**Aim of the task:** Only one span of the listing below is wanted: the lines from the one with "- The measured" through the one with "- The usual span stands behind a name", reproduced exactly, both ends kept.

/---

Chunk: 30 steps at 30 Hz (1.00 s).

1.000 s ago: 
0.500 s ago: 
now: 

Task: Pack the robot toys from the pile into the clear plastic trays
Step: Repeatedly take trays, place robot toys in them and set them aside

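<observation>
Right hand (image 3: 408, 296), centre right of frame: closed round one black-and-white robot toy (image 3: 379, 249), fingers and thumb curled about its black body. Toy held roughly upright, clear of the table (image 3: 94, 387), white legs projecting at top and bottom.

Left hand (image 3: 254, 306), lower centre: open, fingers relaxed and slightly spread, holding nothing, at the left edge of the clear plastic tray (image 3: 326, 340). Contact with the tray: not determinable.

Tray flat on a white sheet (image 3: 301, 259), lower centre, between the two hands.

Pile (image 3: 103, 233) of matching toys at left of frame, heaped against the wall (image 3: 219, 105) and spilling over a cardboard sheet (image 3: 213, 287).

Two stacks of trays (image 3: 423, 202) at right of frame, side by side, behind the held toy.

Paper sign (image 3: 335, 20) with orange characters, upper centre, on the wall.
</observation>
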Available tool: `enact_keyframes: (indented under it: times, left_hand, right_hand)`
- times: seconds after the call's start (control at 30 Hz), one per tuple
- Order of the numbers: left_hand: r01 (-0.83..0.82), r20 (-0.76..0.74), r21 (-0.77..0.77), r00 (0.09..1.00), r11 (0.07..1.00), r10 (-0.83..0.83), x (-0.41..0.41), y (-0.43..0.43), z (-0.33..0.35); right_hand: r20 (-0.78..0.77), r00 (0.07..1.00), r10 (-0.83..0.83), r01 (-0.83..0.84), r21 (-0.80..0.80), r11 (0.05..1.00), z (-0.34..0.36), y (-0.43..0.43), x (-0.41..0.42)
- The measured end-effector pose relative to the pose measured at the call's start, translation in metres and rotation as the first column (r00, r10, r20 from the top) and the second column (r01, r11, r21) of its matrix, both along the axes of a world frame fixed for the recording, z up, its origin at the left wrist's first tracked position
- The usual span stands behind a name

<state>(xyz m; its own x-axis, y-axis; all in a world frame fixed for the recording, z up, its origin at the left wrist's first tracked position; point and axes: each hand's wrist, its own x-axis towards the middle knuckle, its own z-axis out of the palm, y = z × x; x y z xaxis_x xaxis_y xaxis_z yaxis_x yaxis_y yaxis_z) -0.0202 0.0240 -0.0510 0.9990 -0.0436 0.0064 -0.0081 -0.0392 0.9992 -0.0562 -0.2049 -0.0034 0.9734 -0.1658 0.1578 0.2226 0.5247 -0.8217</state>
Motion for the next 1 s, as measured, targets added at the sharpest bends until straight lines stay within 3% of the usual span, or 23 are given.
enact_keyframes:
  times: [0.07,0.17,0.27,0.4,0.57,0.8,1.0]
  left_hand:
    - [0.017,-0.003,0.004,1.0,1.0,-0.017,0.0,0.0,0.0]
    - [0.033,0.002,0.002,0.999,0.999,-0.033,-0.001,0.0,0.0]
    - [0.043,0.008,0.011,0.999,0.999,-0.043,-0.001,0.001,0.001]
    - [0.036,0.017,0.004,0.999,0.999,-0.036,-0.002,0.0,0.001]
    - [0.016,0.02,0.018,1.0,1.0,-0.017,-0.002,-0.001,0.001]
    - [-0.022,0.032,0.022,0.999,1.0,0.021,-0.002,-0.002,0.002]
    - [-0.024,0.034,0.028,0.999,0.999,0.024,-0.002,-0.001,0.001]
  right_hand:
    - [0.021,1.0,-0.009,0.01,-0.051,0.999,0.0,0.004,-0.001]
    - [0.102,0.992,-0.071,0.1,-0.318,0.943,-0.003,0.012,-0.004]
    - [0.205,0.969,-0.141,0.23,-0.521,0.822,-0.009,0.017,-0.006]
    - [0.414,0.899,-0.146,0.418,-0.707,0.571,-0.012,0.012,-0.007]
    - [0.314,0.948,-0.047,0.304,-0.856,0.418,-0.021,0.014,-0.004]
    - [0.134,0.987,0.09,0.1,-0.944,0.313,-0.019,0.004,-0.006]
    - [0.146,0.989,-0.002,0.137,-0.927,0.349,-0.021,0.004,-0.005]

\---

**Completed task:**
- The measured end-effector pose relative to the pose measured at the call's start, translation in metres and rotation as the first column (r00, r10, r20 from the top) and the second column (r01, r11, r21) of its matrix, both along the axes of a world frame fixed for the recording, z up, its origin at the left wrist's first tracked position
- The usual span stands behind a name

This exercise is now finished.